_TASK DETAILS:_ Your output is to hold only the lines from the one showing "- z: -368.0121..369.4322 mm" through the end of the listing, exactly, with every picture excluded.

[Start of section]

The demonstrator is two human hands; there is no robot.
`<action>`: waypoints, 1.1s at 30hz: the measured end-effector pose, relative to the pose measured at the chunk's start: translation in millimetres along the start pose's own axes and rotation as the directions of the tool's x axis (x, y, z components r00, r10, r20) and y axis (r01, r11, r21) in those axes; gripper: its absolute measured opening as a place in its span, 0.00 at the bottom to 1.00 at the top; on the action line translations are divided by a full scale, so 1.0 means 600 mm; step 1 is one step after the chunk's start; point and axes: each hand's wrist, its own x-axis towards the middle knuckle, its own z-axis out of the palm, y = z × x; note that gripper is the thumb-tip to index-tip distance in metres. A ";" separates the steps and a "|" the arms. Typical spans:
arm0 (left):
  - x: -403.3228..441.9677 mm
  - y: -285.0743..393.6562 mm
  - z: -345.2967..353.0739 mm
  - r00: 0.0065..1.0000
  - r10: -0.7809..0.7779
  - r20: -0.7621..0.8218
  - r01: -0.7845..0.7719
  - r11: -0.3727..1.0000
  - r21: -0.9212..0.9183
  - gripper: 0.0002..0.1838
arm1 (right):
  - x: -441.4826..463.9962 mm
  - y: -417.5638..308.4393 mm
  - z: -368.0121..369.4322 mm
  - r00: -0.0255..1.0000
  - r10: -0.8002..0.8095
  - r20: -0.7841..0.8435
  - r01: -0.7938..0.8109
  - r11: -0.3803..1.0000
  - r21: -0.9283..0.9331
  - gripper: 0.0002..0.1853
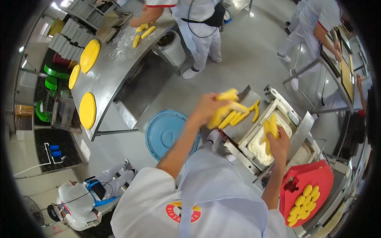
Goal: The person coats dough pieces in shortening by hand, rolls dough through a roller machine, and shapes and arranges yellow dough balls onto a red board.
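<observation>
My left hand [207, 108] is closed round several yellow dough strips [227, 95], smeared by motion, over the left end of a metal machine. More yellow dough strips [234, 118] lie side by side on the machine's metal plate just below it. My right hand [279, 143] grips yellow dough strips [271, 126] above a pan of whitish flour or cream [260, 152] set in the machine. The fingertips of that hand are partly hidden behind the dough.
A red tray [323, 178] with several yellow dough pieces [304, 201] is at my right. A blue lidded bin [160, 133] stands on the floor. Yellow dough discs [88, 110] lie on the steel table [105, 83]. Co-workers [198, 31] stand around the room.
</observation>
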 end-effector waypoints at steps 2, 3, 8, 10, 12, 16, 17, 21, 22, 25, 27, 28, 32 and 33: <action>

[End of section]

_REPLY TO THE TASK:_
  - z: -368.0121..369.4322 mm
  - r00: -0.0255..1.0000
  - r10: -0.8002..0.8095
  - r20: -0.7841..0.8435
  - r01: -0.7938..0.8109
  - r11: -0.3803..1.0000
  - r21: -0.9283..0.9331
  - gripper: 0.0002..0.1853
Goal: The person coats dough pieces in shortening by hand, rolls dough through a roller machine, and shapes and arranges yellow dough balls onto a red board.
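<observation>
My left hand [207, 108] is closed round several yellow dough strips [227, 95], smeared by motion, over the left end of a metal machine. More yellow dough strips [234, 118] lie side by side on the machine's metal plate just below it. My right hand [279, 143] grips yellow dough strips [271, 126] above a pan of whitish flour or cream [260, 152] set in the machine. The fingertips of that hand are partly hidden behind the dough.
A red tray [323, 178] with several yellow dough pieces [304, 201] is at my right. A blue lidded bin [160, 133] stands on the floor. Yellow dough discs [88, 110] lie on the steel table [105, 83]. Co-workers [198, 31] stand around the room.
</observation>
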 end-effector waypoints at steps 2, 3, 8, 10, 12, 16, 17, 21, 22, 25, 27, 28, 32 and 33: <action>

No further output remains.